__Exercise requirements__
From the first line to the last, write out the material verbatim.

__Input data__
--------------------------------
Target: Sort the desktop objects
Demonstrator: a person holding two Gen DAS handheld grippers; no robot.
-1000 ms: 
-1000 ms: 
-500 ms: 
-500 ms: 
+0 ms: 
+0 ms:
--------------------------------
__Solved problem__
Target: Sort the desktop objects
Demonstrator: a person holding two Gen DAS handheld grippers; no robot.
-1000 ms: 
-1000 ms: 
-500 ms: 
-500 ms: 
+0 ms: 
+0 ms:

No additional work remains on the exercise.